Die Schwangerschaft ihrer 17-jährigen Tochter macht die potentielle Vize-Präsidentin Palin bei den Republikanern nur noch beliebter.

C. Wernicke

Das Zitat stammt aus Tagen, die nach neuester republikanischer Zeitrechnung zur Prä-Palin-Periode zählen. Aus einer Ära also, da selbst ein John McCain noch nie etwas gehört hatte von jener fischenden und schießenden Frau, die sich hoch oben in Alaska anschickte, Politikerin zu werden.

Sarah Palin (m.) im Kreise ihrer Familie: Nun wurde bekannt, dass ihre 17-jährige Tochter Bristol (ganz rechts) schwanger ist. (Foto: Foto: dpa)

Es geschah vor mehr als acht Jahren, bei McCains erstem Anlauf auf Amerikas Präsidentenamt. Damals hat der US-Senator die Frage, was sein Stellvertreter im Weißen Haus so alles zu tun hätte, recht präzise beantwortet. "Der Vizepräsident hat zwei Pflichten", gab der Republikaner anno 2000 zum besten, "die eine lautet, sich jeden Tag nach der Gesundheit des Präsidenten zu erkundigen. Und die andere ist, den Beerdigungen von Diktatoren in der Dritten Welt beizuwohnen".

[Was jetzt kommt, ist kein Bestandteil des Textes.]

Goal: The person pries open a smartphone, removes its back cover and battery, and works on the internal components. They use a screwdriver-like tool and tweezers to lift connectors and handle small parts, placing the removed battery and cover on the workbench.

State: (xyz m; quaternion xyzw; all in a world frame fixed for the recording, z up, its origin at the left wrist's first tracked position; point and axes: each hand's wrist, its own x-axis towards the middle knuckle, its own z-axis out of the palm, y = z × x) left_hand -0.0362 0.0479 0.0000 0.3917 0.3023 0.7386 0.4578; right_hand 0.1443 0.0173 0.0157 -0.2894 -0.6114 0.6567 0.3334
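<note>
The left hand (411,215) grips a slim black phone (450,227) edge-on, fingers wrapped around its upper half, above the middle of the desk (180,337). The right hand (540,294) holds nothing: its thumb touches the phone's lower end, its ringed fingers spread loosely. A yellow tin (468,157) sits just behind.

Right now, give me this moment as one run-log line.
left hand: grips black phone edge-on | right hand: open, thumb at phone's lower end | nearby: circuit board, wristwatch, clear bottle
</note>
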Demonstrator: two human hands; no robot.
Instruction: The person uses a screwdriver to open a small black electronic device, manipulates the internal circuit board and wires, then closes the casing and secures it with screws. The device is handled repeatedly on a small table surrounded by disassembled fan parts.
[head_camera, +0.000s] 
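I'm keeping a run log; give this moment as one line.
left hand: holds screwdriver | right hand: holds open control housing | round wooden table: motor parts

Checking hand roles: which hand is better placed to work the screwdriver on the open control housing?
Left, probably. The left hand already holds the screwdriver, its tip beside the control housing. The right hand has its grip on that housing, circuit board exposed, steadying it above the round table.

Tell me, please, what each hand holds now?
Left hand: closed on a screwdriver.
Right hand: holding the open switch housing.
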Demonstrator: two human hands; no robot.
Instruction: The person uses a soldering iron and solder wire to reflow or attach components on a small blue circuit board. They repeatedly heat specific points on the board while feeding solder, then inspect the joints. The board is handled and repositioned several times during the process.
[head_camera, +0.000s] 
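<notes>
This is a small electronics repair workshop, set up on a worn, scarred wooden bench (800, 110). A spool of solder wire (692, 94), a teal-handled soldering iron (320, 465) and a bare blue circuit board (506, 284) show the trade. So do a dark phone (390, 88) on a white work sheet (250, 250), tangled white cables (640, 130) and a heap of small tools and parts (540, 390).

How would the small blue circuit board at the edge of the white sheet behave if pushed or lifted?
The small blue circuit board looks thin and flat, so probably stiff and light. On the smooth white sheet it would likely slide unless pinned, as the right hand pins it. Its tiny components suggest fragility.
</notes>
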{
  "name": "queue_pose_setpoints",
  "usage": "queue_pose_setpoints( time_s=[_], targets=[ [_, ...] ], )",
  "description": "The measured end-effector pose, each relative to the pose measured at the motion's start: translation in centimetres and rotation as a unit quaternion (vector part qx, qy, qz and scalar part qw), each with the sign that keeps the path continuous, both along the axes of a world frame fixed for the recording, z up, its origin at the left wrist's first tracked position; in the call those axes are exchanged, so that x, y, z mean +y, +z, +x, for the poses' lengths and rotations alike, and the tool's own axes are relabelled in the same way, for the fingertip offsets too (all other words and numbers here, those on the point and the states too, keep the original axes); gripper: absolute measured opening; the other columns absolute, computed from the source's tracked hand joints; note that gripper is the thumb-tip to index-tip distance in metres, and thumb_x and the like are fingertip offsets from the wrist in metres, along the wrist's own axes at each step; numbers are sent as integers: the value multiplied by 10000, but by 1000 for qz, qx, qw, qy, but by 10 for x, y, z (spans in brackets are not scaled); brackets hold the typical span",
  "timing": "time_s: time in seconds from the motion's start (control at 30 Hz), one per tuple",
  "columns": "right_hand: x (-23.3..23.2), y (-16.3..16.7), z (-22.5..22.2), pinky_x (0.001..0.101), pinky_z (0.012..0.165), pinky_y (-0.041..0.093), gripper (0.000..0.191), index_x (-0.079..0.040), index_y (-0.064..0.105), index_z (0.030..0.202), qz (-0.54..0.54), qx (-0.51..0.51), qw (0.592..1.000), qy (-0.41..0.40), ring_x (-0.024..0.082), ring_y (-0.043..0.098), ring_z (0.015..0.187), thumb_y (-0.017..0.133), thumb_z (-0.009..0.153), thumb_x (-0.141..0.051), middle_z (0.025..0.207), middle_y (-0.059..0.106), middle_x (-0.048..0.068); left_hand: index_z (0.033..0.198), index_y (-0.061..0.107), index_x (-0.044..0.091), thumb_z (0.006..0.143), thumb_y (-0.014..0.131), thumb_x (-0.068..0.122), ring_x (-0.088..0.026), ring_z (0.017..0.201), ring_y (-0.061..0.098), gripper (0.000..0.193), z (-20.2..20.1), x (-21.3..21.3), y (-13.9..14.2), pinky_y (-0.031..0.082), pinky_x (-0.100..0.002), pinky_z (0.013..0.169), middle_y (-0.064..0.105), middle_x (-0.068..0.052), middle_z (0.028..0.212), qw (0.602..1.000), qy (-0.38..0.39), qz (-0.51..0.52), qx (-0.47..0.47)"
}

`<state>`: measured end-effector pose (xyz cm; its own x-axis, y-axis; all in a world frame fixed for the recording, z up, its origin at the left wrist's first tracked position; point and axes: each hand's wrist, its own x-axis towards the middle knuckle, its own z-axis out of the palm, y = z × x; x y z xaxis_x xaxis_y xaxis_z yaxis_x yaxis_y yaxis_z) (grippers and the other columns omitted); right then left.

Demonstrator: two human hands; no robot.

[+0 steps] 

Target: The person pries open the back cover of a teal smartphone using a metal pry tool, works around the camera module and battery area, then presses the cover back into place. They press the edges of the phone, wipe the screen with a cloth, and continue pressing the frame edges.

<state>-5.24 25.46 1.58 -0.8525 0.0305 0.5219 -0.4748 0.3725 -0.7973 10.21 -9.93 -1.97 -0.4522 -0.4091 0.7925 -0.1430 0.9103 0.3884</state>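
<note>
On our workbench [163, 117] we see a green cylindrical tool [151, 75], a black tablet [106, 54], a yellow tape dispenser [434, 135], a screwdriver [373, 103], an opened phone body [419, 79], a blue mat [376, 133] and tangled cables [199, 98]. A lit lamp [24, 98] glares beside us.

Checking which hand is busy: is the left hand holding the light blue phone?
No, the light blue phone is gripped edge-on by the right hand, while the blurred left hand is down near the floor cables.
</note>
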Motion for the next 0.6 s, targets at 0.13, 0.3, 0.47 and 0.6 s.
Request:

Dermaßen respektlos lässt sich John McCain heute nicht mehr ein. Nicht, nachdem er am Freitag voriger Woche mit der Ernennung der adretten Sarah Palin doch "ein Zeichen" hat setzen wollen für die Bedeutung der Frau in der US-Gesellschaft.

Und erst recht nicht, da nun täglich lästige Neuigkeiten auftauchen über die potentiell zweite Person in Amerika: Etwa die Enthüllung, dass Palins älteste Tochter Bristol mit nur 17 Jahren unehelich schwanger ist.

Das passt, zumindest auf den ersten Blick, so gar nicht zu dem Bild, das die republikanische Kampagne seit Freitag zu malen versuchte von der Frau an McCains Seite. Das war Sarah Palin, die Alleskönnerin: Die Gouverneurin, die tagsüber mit harter Hand Alaska lenkt, und die fünffache Mutter, die nach Feierabend das traute Heim hegt und pflegt. Eine echte Konservative, gottesfürchtig und kategorische Gegnerin von Abtreibung, Homo-Ehe und Sexualerziehung in öffentlichen Schulen.

Stolz auf eine Konservative

Die christliche Basis der Partei war begeistert. Nur lauwarm hatte die evangelikale Rechte, die George W. Bush 2004 ungefähr 40 Prozent all seiner Stimmen zur Wiederwahl bescherte, bislang für McCain begeistert. Palin jedoch entfachte Feuer und Flamme.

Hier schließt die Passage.